ニールセンスポーツの両氏はデジタルを使った“面”をスポンサーセールスで活用していく重要性と課題感についてこう語る。

 

「新型コロナウイルスの流行、そして解決策が見えない中、リアルの施策に制限がかかっています。そういう意味でも、今はデジタルにシフトしていく機会でもあります。 クラブが大きくなる、事業拡大の上でSNSを始めとしたデジタルは欠かせない部分になっていくと思います。まだデジタルの活用に置いて投資ができないクラブも多いですが、そこはどういう意味があってどういうビジネス的なメリットがあるのかを理解しながらやっていく難しさがあるからかなと。
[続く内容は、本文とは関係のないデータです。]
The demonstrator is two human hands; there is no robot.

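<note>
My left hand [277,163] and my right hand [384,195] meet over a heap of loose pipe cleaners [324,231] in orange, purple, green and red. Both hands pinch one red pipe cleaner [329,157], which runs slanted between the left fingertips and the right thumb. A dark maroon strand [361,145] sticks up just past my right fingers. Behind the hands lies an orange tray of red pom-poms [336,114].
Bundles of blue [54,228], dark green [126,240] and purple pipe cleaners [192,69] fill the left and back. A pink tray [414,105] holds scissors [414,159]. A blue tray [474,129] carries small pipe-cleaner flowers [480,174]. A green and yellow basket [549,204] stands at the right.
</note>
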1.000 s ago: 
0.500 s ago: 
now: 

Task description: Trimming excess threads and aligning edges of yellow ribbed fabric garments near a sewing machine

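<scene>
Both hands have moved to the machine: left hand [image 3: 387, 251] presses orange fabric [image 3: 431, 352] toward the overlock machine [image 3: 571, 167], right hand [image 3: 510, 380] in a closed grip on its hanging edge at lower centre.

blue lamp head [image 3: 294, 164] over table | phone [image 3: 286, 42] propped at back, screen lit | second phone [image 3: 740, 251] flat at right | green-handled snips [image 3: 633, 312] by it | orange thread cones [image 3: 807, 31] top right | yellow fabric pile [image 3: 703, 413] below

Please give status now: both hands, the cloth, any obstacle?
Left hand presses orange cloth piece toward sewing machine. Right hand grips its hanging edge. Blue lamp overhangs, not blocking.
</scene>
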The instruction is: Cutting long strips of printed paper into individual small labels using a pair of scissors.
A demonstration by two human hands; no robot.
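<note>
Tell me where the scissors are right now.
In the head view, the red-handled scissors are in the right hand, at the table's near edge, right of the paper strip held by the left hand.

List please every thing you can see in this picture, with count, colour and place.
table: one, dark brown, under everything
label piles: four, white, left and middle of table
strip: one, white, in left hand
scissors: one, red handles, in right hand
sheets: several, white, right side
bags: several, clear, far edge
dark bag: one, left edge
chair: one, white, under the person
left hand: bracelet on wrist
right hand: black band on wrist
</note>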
そこについて、我々もサポートしていければ良いなと考えています。

 

もちろん、各クラブによって進んでいるフェーズが違うと思います。価格設定まできているところもあれば、どういう計画でどこまでファンを増やせばいつから売れるようになる、という長い目でみた計画が必要なところもあります。

 

そして、営業と広報、toC向けなのかtoB向けなのかと言うところのすり合わせもしていないといけないクラブも多い。そこの全体戦略や一体感は今後必要になってきます。クラブによって課題感や取れる施策は異なると思いますが、少しでも事業拡大に繋げられるよう支援していきたいと思っています。」

 

全てのスポーツクラブに対して「デジタルの施策は有益だからやるべきだ」とは言い切れない。両氏が語る通り段階的なものであり、各クラブが取り組むべき部分はそれぞれ異なる。

しかし、クラブに利を生むツールとして無視できないことも明白だ。然るべきに備え、“売りものになる” デジタル面の施策について種を巻いておくことは、全てのスポーツチームにとって必要である。